Massachusetts: A Municipal Ordinance Requiring Registration and Maintenance of Vacant or Foreclosed Properties Preempted under Chapter 21E
Wednesday, February 11, 2015

A municipal ordinance imposing registration and maintenance obligations upon owners and secured lenders of buildings that are vacant or undergoing foreclosure was preempted by the Massachusetts remediation and clean-up statute known as Chapter 21E, according to the top Massachusetts court. 

The City of Springfield enacted an ordinance in 2011 in an effort to address the increasing number of properties left vacant as a result of foreclosures.  The ordinance required owners, which, as described below, included some secured lenders, of buildings that were vacant or undergoing foreclosure to register with the city and meet certain maintenance requirements. If an owner failed to do so, the building commissioner could issue an order for compliance and take further enforcement actions. 

The ordinance defined “owner” to include any mortgagee which: (1) had taken possession of the property, (2) had commenced a foreclosure action, or (3) has authority, by virtue of a mortgage agreement, to enter a property to make repairs that the mortgagor had failed to make.  Thus, a mortgagee could fall within the definition of “owner” (and thereby be subject to applicable registration and maintenance requirements) even if the subject property was not undergoing foreclosure.

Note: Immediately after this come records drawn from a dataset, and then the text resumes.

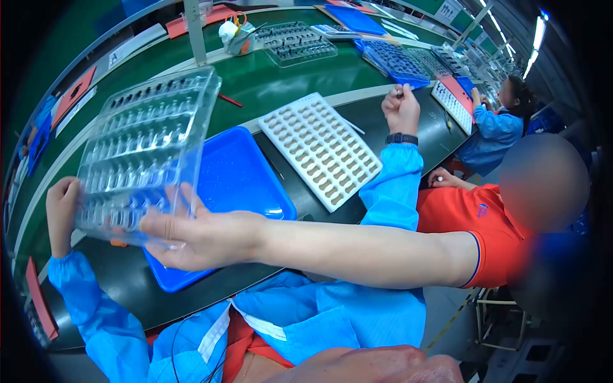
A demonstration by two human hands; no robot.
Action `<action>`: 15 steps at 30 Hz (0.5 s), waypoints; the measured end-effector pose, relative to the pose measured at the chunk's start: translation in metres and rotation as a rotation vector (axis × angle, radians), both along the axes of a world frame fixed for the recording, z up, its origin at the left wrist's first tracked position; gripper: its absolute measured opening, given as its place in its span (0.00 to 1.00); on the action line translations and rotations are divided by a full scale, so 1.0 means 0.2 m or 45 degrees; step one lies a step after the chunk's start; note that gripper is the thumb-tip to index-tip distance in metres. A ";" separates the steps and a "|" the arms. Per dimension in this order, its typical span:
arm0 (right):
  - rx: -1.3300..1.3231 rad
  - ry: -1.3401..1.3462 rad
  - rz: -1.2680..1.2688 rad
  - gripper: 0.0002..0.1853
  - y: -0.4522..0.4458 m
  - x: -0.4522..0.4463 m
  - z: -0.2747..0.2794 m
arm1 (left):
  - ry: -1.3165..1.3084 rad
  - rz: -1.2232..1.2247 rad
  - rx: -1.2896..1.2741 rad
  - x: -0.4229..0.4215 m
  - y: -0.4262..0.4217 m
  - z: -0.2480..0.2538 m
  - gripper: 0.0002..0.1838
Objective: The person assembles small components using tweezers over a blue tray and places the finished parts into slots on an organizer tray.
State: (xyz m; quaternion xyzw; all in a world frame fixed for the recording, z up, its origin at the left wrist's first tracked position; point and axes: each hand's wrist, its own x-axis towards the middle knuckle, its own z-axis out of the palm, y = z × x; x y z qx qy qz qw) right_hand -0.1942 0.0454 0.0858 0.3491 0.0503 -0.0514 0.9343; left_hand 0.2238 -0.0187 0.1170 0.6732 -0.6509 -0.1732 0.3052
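A clear plastic tray (pixel 137 143) with rows of slots is held up tilted at the left; dark small parts sit in its top row. My left hand (pixel 62 214) is closed on its left edge. A co-worker's hand, reaching in from the right on a bare arm, grips its lower right corner. My right hand (pixel 401 115), with a dark watch at the wrist, is raised beyond the white slotted tray (pixel 322 150), its fingers closed on something small that I cannot make out. Behind the clear tray lies a blue tray (pixel 239 169).
The co-worker in a red shirt (pixel 472 223) leans in from the right. At the back stand filled clear trays (pixel 297 45), a cup with scissors (pixel 239 38) and a blue parts tray (pixel 393 60). A red pen (pixel 230 100) lies on the green mat. Another person sits farther right.
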 end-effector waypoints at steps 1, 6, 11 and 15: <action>-0.736 0.192 -0.103 0.12 -0.03 -0.04 -0.01 | -0.002 0.005 -0.006 -0.05 -0.03 0.00 0.12; -2.147 1.090 -0.465 0.12 -0.25 -0.33 -0.05 | 0.105 -0.061 0.004 -0.29 -0.23 0.01 0.12; -2.040 1.485 -0.843 0.15 -0.22 -0.69 -0.23 | 0.107 -0.216 0.044 -0.63 -0.39 0.04 0.13; -1.838 1.574 -0.939 0.18 -0.03 -0.80 -0.40 | 0.377 -0.338 -0.030 -1.02 -0.34 0.05 0.15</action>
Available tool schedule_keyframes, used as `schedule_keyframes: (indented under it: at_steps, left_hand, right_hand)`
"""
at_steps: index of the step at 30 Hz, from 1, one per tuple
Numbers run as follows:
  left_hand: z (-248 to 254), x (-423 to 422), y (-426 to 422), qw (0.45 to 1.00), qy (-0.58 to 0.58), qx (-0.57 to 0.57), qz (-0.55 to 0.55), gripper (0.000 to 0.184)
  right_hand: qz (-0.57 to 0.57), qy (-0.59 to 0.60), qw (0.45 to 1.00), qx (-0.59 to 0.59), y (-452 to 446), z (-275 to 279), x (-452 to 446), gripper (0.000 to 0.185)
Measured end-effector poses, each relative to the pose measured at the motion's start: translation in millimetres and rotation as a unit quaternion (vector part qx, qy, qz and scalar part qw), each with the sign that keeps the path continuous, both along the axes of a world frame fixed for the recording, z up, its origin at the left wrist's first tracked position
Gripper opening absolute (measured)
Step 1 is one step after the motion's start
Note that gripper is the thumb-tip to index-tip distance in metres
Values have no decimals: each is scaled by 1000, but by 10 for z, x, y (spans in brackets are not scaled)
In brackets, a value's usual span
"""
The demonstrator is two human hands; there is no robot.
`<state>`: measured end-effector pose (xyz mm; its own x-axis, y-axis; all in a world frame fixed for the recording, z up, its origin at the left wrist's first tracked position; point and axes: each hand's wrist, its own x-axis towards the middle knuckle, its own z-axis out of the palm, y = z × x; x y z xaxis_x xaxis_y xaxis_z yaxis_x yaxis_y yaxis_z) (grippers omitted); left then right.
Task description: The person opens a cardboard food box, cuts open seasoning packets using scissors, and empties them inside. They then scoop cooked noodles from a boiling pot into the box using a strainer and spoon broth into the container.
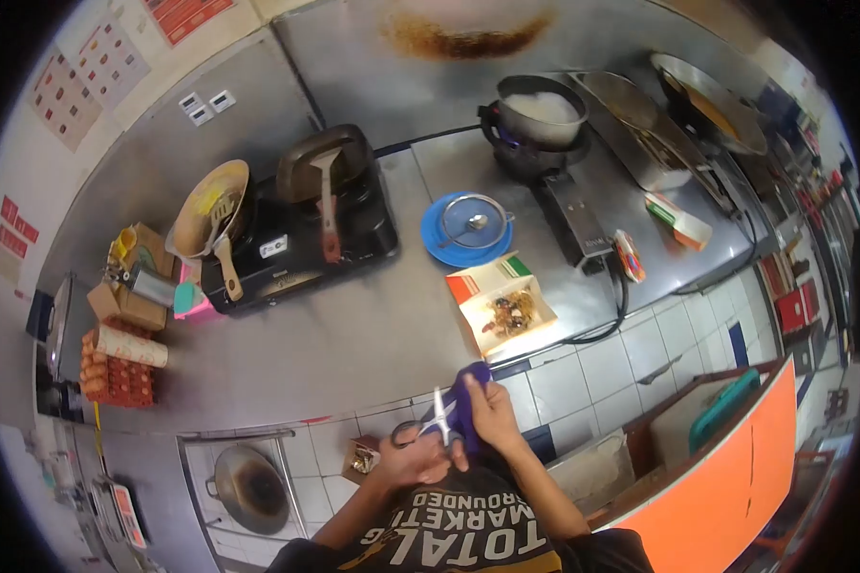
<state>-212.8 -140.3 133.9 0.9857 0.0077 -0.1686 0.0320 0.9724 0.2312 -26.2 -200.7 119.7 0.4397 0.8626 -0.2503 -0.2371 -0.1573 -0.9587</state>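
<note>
A pair of scissors [439, 416] with spread blades is in my left hand [419, 461], whose fingers are around the dark handles. My right hand [493, 413] is closed on a purple cloth [464, 405], thumb on top, close beside the blades. Part of the cloth hangs behind the scissors, so whether the blades touch it is unclear. Just beyond my hands, at the counter's front edge, an open food box [502, 308] holds noodles with toppings. Behind the box, a strainer [475, 222] rests on a blue plate [439, 250].
A black stove [291, 268] bears two pans at the left of the steel counter [287, 358]. A pot [542, 113] of whitish liquid stands on a burner at the back. Egg trays [115, 380] are far left, a wok [250, 489] below, and an orange panel [726, 477] at the right.
</note>
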Motion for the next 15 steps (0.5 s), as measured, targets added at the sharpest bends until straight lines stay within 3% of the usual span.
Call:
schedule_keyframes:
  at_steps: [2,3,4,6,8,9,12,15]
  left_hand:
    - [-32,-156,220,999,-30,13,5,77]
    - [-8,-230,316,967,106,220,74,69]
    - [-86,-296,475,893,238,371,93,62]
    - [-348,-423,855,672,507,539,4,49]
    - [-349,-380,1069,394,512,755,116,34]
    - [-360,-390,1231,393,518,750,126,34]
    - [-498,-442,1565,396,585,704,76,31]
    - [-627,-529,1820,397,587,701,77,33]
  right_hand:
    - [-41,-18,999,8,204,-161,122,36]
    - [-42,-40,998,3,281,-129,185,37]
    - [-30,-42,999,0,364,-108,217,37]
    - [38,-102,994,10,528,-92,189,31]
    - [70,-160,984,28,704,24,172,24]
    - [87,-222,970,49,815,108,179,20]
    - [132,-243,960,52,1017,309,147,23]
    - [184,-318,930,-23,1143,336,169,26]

A group of banks holding mortgage notes challenged the ordinance as preempted by the Massachusetts foreclosure statute (M.G.L. c. 244) and Chapter 21E.  On appeal, the U.S. Court of Appeals for the First Circuit certified the preemption question to the Massachusetts Supreme Judicial Court (SJC). 

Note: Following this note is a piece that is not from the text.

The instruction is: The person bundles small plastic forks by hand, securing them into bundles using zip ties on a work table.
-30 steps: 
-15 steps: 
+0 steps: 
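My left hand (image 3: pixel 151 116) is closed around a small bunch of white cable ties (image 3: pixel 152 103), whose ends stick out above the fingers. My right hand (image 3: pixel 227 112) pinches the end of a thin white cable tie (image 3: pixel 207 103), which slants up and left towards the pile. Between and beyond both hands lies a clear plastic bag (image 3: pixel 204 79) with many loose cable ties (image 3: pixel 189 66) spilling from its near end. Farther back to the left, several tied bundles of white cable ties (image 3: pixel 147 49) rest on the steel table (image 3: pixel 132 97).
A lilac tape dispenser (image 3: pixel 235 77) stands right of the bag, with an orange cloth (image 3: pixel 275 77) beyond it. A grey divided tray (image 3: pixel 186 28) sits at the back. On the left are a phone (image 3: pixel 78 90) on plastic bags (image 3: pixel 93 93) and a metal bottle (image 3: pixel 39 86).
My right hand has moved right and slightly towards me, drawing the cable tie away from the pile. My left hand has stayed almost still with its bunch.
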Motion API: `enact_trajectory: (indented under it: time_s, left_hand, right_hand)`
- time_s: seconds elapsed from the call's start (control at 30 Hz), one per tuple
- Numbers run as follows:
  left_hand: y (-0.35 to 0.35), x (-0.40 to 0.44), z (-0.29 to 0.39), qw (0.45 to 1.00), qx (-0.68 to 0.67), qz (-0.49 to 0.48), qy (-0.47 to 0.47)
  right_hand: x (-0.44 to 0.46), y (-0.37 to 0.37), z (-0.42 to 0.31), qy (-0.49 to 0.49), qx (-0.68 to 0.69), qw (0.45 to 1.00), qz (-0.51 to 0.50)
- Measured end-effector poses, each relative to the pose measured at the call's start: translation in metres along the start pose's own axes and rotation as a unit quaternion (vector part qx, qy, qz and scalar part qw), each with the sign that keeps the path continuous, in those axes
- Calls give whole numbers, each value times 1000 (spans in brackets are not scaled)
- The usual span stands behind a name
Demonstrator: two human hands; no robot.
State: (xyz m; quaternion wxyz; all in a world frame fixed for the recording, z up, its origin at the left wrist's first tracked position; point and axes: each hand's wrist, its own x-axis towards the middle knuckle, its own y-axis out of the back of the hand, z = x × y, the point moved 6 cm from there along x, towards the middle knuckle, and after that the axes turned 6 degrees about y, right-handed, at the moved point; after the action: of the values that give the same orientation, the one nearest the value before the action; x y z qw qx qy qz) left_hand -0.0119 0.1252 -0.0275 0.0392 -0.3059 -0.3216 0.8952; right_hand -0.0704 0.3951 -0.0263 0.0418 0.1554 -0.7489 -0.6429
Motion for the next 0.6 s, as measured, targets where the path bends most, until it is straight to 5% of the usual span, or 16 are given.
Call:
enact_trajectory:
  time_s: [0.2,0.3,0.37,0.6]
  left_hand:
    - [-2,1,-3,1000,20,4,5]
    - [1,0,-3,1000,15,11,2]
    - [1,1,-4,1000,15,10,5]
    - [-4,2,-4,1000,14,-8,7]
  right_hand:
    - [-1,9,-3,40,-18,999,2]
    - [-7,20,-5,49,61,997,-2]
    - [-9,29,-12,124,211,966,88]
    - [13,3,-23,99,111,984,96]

In its decision in Easthampton Sav. Bank v. City of Springfield, 470 Mass. 284 (2014), the SJC concluded that the ordinance was not preempted by M.G.L. c. 244 because the ordinance had no impact on the statutory procedures for foreclosing the equity of redemption in a mortgage. However, the SJC concluded that the ordinance was in direct conflict with the secured lender exemption of Chapter 21E, the Massachusetts Oil and Hazardous Material Release Prevention Act, M.G.L. c. 21E, and was therefore preempted.  Chapter 21E exempts a secured lender from owner liability for releases of hazardous materials that first begin to occur prior to the secured lender acquiring ownership or possession of the property.  The plaintiffs argued, and the SJC agreed, that the ordinance exposed mortgagees to liability under Chapter 21E if the mortgagees entered a property to comply with the ordinance’s maintenance mandate during or after which a release of hazardous material occurred.  Because the ordinance required mortgagees not yet in possession of a property to enter and assume possession, the SJC determined that it conflicted with Chapter 21E’s legislative policy of exempting from liability secured lenders not yet in possession of properties.

Although the ordinance specified that its terms did not apply to owners exempt under Massachusetts General Laws (such as Chapter 21E, presumably), the SJC was unpersuaded.  A municipal ordinance cannot exempt a secured lender from the terms of an ordinance if the municipality has no regulatory power to include a secured lender in the first place.